Trois conditions déterminent l’efficacité d’une stratégie PEA :
- Investir régulièrement une somme fixe, quel que soit le niveau des marchés, pour lisser le prix d’achat moyen et neutraliser la volatilité de court terme
- Privilégier des ETF diversifiés géographiquement plutôt qu’une concentration sur un seul secteur ou un seul pays, ce qui réduit le risque spécifique
- Ne pas toucher au capital pendant au moins cinq ans pour bénéficier de l’exonération d’impôt sur les plus-values (hors prélèvements sociaux)
En revanche, le PEA n’est pas adapté à un besoin de liquidité à court terme. Tout retrait avant cinq ans entraîne la clôture du plan et la perte de l’avantage fiscal.
Diversification entre immobilier et actifs financiers : arbitrer selon le capital disponible
Les SCPI et les SCI accessibles via l’assurance-vie permettent de s’exposer à l’immobilier sans acheter un bien en direct. Pour un capital limité (à partir d’environ 300 euros en SCI via assurance-vie, environ 1 000 euros en SCPI), l’investisseur accède à un parc immobilier mutualisé.
À l’inverse, l’immobilier locatif en direct mobilise un capital plus important et génère des contraintes de gestion. Le choix entre SCPI et immobilier direct dépend du temps disponible autant que du budget.
Une allocation équilibrée combine généralement :
- Une poche de sécurité sur livret ou fonds euros, calibrée sur trois à six mois de dépenses courantes
- Une exposition actions via PEA ou unités de compte en assurance-vie, pour capter le rendement de long terme
- Une composante immobilière (SCPI, SCI ou locatif direct) pour diversifier les sources de revenus et réduire la corrélation globale du portefeuille

La répartition exacte entre ces trois poches varie selon la tolérance au risque et l’horizon de placement. Un investisseur de trente ans avec un objectif à vingt ans n’a pas les mêmes contraintes qu’un épargnant proche de la retraite.
Risques et biais à intégrer avant de se positionner
Le rapport annuel 2025 du médiateur de l’AMF souligne un point rarement abordé : l’influence des réseaux sociaux sur les décisions d’investissement des particuliers constitue un facteur de risque croissant. Les recommandations non régulées poussent certains épargnants vers des produits inadaptés à leur profil.
Trois biais fréquents méritent attention. Le biais de récence pousse à surpondérer la classe d’actifs qui a le mieux performé récemment. Le biais de confirmation conduit à ne lire que les analyses qui valident un choix déjà fait. Le biais d’ancrage fixe une attente de rendement irréaliste basée sur une performance passée exceptionnelle.
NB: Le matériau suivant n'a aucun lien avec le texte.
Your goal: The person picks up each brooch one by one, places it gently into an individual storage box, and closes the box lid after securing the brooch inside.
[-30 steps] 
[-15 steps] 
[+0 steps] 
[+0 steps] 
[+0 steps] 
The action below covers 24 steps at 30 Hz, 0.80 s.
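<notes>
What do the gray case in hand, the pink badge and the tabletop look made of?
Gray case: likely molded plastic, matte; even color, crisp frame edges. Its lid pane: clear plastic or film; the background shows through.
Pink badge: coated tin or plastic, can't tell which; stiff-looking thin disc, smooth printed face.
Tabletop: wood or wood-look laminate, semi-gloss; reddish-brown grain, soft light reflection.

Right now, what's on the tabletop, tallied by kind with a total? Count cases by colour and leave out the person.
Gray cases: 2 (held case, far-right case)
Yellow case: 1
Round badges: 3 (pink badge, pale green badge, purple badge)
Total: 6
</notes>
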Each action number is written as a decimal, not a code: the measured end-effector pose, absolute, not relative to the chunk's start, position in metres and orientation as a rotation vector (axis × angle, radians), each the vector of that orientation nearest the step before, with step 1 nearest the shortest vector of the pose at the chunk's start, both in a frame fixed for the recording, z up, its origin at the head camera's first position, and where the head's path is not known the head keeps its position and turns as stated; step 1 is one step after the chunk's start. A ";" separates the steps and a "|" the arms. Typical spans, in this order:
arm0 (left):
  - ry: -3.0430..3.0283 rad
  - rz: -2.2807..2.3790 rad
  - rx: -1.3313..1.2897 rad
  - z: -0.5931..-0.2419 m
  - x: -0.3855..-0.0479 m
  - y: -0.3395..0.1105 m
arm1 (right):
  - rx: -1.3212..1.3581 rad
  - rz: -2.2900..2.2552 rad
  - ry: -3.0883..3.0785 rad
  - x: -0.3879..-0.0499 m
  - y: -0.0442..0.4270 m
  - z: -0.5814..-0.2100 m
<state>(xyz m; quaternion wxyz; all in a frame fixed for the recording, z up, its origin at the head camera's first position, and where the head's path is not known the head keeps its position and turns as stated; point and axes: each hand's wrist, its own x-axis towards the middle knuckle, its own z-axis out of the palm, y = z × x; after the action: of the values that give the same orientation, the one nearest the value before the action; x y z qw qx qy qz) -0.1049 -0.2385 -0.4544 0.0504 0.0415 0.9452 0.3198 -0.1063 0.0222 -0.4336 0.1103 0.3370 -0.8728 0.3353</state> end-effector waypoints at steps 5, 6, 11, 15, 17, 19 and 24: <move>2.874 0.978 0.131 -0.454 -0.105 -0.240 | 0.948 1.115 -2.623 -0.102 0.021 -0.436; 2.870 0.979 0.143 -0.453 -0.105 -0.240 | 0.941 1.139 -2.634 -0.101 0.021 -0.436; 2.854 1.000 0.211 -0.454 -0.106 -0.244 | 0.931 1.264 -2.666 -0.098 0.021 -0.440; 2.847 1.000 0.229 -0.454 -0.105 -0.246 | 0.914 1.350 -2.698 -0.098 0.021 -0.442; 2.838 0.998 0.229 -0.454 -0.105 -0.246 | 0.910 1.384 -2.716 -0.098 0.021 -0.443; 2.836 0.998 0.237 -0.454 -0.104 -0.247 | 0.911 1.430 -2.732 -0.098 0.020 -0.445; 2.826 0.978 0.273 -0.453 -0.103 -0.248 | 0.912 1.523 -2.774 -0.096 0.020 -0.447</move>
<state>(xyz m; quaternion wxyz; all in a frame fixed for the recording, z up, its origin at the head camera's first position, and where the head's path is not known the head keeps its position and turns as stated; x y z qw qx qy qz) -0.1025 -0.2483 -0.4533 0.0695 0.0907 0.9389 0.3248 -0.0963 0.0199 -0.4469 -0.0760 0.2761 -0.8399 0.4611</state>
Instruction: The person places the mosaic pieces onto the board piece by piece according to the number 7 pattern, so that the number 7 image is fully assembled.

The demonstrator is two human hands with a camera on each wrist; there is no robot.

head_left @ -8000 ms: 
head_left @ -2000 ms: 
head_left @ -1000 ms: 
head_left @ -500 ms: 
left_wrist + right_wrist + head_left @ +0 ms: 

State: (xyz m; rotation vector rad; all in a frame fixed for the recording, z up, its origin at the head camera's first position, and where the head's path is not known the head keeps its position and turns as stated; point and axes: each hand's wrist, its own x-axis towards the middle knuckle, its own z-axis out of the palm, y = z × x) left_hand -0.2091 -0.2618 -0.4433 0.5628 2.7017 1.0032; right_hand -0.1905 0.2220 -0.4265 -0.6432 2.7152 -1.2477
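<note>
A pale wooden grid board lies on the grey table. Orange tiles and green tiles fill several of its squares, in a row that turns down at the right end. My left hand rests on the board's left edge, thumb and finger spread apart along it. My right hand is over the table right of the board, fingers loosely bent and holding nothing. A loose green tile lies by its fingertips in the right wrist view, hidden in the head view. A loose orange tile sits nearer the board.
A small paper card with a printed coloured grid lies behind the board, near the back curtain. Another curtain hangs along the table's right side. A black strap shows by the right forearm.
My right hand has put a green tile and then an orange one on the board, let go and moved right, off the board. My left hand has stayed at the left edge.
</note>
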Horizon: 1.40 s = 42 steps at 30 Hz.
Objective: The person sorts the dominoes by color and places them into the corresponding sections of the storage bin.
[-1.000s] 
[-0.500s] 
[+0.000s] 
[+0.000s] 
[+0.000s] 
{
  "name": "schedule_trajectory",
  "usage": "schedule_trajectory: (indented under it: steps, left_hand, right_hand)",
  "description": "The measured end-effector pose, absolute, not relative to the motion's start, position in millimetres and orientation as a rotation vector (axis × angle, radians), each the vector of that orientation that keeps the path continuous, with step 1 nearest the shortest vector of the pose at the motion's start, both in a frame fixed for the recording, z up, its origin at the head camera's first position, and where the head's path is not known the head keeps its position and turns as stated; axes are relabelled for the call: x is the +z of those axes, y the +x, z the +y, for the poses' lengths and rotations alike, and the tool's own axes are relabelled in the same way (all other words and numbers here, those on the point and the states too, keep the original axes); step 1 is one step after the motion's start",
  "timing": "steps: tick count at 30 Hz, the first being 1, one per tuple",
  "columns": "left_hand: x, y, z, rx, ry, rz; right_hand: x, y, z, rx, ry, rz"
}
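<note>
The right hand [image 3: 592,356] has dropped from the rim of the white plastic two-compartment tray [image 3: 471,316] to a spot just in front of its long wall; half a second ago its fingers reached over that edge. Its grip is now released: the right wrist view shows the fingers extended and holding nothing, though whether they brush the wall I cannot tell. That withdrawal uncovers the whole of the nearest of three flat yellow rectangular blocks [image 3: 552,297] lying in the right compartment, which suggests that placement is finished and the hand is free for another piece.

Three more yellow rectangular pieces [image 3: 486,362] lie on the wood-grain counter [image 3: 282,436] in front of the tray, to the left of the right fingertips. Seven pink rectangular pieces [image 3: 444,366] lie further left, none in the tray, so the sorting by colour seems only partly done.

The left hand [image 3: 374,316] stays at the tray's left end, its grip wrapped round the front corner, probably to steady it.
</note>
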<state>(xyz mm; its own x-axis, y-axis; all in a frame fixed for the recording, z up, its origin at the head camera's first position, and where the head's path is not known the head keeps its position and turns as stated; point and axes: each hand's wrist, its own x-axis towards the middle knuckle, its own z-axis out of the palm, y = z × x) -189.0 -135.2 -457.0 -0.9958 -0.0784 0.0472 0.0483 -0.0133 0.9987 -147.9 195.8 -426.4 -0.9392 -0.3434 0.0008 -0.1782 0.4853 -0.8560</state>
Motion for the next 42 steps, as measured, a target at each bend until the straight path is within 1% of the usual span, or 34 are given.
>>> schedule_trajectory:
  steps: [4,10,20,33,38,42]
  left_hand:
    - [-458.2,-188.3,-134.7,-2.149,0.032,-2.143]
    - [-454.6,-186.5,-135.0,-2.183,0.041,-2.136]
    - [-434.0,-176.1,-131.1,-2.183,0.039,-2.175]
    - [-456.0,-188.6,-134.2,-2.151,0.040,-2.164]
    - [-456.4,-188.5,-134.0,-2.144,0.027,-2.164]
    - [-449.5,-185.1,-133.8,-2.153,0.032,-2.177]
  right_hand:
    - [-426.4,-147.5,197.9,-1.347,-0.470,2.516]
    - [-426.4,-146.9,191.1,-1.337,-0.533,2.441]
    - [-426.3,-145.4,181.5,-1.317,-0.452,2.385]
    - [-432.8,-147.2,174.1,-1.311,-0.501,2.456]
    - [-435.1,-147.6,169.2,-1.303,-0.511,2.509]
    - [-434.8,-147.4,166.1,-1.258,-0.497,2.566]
La décollecte massive des livrets et l’afflux vers les actions montrent que les flux d’épargne en France ont changé de direction. La donnée clé reste celle-ci : 18,2 milliards d’euros orientés vers les fonds propres en 2025. Adapter sa stratégie à cette réalité, sans céder aux effets de mode, reste la ligne de conduite la plus solide pour préserver et faire croître un capital.